Your goal>
Only one span of the listing below should come back. It runs from the line with "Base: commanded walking" through the line with "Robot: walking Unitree", and each of its lines must be reproduced exactly.

Material provided>

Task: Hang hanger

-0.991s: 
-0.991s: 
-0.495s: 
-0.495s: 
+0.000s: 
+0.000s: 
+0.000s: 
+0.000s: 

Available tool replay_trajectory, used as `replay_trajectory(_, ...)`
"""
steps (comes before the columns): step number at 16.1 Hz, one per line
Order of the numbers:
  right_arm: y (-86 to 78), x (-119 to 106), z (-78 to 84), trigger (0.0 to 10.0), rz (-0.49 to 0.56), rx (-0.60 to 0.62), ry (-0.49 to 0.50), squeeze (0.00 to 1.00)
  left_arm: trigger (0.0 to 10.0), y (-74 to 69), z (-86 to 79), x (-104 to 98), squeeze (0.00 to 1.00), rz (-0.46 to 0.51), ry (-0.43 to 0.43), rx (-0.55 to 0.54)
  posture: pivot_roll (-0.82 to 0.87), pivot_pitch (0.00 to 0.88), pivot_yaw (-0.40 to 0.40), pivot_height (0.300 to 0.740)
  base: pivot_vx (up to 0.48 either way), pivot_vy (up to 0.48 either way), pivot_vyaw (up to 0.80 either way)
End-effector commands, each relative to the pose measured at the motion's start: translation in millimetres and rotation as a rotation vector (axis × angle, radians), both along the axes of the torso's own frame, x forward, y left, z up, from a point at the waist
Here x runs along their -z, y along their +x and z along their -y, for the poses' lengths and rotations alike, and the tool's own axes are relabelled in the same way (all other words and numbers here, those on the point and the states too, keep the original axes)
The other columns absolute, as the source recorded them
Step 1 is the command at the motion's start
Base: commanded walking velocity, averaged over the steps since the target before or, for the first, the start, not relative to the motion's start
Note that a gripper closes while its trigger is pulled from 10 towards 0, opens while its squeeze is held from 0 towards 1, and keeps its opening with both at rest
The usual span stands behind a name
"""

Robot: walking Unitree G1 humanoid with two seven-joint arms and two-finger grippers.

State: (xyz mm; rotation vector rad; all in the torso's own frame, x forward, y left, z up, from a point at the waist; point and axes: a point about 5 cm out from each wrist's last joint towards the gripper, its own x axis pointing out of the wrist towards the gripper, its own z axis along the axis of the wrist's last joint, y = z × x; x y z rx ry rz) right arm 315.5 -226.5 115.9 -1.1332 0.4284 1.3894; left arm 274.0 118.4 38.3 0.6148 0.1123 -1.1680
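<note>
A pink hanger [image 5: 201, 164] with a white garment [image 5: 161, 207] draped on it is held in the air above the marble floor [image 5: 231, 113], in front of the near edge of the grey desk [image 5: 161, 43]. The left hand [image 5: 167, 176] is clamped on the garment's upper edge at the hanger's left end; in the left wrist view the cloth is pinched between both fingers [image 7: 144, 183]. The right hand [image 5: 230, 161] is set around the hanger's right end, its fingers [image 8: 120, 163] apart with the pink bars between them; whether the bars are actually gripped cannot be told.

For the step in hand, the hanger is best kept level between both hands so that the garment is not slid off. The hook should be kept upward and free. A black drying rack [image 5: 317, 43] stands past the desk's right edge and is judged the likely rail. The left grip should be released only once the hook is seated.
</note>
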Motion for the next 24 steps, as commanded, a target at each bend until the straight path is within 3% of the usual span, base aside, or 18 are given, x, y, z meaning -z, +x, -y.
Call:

Written answer>
Base: commanded walking velocity, averaged over the steps since the target before or, for the first, the start, not relative to the motion's start
Note that a gripper closes while its trigger is pulled from 10 towards 0, opens while its squeeze is held from 0 towards 1, and keeps its opening with both at rest
The usual span stands behind a name
"""

Robot: walking Unitree G1 humanoid with two seven-joint arms and two-finger grippers.

The exercise has been finished.